* [Exercise] Produce word for word the lines of the data below running from the one that has "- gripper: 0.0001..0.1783" to the one that has "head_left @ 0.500", inclusive, and no others.

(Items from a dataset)

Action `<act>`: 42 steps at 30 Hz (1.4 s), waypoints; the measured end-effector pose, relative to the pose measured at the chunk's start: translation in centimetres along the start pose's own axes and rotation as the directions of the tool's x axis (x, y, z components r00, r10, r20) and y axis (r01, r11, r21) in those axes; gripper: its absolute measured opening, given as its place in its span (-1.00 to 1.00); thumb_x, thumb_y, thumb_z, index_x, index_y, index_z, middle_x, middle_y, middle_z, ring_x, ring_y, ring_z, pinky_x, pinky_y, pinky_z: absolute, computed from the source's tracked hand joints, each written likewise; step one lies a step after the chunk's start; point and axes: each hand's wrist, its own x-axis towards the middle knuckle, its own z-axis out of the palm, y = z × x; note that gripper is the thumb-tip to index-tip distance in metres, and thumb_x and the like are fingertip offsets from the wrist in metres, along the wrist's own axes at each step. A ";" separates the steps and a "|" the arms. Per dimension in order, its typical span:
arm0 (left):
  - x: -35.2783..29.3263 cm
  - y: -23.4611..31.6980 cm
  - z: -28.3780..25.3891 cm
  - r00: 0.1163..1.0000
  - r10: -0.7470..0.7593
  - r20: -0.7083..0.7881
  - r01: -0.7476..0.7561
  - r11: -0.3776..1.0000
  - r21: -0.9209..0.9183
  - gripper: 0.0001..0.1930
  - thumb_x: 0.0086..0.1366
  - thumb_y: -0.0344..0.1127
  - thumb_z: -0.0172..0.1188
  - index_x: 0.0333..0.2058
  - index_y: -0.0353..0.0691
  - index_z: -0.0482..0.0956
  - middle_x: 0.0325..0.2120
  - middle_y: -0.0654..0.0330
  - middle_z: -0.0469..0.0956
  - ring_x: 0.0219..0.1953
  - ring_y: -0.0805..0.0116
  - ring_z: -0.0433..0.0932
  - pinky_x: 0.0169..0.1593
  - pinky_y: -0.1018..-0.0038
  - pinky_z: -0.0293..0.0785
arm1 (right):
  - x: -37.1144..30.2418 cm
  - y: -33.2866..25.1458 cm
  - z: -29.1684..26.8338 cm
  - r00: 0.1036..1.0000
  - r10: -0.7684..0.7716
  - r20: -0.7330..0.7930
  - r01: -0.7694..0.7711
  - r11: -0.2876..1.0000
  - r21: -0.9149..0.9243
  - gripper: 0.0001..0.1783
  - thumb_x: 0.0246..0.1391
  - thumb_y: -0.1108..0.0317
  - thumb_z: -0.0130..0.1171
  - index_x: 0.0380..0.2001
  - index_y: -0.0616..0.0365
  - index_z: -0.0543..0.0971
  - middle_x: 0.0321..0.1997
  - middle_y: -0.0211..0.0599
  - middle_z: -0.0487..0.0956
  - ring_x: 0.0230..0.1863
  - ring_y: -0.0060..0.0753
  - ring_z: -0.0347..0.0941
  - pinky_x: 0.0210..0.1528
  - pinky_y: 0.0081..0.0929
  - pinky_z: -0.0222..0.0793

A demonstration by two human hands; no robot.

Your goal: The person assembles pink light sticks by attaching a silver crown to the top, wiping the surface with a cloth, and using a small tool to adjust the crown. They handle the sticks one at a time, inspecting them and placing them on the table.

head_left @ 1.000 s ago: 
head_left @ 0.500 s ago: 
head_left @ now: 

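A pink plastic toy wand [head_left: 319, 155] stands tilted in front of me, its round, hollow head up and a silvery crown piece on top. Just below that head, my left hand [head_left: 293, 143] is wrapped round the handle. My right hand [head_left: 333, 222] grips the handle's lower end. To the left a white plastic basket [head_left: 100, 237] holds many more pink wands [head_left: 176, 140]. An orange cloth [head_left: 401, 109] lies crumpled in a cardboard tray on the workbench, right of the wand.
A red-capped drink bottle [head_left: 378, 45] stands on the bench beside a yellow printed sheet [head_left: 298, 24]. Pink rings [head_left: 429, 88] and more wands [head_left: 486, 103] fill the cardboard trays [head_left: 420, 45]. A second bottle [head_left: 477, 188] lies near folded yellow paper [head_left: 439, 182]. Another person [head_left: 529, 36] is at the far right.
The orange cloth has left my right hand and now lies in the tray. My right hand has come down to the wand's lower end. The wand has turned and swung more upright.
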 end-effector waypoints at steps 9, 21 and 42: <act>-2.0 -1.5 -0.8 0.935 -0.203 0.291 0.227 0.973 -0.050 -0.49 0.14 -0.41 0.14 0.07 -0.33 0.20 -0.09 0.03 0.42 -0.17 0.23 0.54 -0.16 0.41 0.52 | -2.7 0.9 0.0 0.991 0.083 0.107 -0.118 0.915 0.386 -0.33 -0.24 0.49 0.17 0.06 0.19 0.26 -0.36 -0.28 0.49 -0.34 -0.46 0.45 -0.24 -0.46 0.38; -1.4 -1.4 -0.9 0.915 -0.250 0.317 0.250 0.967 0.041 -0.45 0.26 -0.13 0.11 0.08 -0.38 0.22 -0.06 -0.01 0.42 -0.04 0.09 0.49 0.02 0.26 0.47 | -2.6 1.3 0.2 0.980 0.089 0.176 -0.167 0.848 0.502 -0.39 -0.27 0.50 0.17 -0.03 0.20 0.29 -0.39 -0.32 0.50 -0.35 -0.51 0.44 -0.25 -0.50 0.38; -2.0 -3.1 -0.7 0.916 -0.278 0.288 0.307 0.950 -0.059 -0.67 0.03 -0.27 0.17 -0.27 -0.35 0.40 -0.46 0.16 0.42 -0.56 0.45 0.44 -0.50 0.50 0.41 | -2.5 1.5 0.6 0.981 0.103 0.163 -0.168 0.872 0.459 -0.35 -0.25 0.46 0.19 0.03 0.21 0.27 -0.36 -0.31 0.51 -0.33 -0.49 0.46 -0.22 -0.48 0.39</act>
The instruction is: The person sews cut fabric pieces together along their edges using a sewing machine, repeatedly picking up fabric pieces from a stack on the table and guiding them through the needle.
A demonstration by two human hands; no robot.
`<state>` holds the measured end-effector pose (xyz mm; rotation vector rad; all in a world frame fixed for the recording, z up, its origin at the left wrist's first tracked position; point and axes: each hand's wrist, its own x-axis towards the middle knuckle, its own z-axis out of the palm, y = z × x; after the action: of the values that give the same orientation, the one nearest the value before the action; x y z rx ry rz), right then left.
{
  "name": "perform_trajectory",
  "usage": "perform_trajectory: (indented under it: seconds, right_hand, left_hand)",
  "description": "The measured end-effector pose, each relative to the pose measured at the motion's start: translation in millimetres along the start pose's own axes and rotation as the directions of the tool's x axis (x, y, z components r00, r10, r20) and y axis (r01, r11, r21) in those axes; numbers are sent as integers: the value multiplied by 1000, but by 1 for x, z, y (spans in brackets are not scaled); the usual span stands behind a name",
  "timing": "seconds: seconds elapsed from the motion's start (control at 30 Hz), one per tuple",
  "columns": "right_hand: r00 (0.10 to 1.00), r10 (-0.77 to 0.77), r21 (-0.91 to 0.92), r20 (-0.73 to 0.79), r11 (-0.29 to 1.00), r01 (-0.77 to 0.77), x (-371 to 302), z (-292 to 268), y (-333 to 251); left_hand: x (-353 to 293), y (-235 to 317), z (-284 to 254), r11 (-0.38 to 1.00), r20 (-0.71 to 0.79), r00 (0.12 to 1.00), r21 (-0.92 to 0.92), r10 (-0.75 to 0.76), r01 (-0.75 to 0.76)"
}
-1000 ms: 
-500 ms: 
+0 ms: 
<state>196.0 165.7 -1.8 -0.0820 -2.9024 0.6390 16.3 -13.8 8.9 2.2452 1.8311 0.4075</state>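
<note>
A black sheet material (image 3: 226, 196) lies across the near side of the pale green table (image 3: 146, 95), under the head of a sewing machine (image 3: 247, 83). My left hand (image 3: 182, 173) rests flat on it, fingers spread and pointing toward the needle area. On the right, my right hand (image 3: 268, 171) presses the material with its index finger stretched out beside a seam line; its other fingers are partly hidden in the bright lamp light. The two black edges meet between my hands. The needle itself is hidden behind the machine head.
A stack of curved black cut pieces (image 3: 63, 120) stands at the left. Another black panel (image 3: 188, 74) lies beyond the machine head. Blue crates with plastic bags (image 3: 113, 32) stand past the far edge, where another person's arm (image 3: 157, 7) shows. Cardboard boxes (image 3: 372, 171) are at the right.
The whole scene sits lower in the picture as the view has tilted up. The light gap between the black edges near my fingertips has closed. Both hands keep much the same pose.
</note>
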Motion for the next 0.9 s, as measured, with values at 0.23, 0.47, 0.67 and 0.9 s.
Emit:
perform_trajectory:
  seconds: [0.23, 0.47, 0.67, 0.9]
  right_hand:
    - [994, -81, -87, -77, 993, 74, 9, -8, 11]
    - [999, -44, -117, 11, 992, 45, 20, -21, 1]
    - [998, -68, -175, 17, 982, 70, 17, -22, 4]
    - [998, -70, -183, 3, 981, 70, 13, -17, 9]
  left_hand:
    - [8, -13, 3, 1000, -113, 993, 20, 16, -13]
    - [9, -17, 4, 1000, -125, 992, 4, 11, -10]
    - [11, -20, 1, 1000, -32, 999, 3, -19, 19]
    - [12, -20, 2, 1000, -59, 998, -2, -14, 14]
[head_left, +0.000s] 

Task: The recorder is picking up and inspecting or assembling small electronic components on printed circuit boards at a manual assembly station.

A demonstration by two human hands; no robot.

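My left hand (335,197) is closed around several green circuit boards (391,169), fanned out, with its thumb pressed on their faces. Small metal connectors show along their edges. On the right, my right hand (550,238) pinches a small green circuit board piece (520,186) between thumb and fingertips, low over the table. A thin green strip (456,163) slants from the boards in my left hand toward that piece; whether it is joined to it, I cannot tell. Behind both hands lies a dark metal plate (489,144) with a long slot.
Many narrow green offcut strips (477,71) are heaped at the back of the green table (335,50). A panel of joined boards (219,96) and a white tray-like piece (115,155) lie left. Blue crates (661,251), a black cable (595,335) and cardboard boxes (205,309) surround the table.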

* [Written reply]
  - gripper: 0.0001..0.1783
  - thumb_x: 0.0246..0.1391
  - thumb_y: -0.1108..0.0317
  - thumb_z: -0.0130..0.1171
  - index_x: 0.0380..0.2001
  - index_y: -0.0616..0.0365
  - index_z: -0.0543..0.0971
  - middle_x: 0.0321..0.1997
  - middle_y: -0.0211..0.0599
  - middle_z: -0.0487..0.0956
  - ring_x: 0.0230..0.1863
  - ring_y: -0.0060..0.0753
  - ring_z: -0.0347..0.0941
  - pinky_x: 0.0210..0.1528
  - pinky_y: 0.0081..0.0929
  - pinky_z: -0.0222..0.0793

A demonstration by two human hands; no robot.

Your goal: The person assembles pink light sticks by attaching a silver crown to the top, wiping the surface with a cloth, and using a small tool to adjust the crown. They handle the sticks one at a time, inspecting them and placing them on the table.

head_left @ 1.000 s ago: 
head_left @ 0.500 s ago: 

The answer has been fully stated.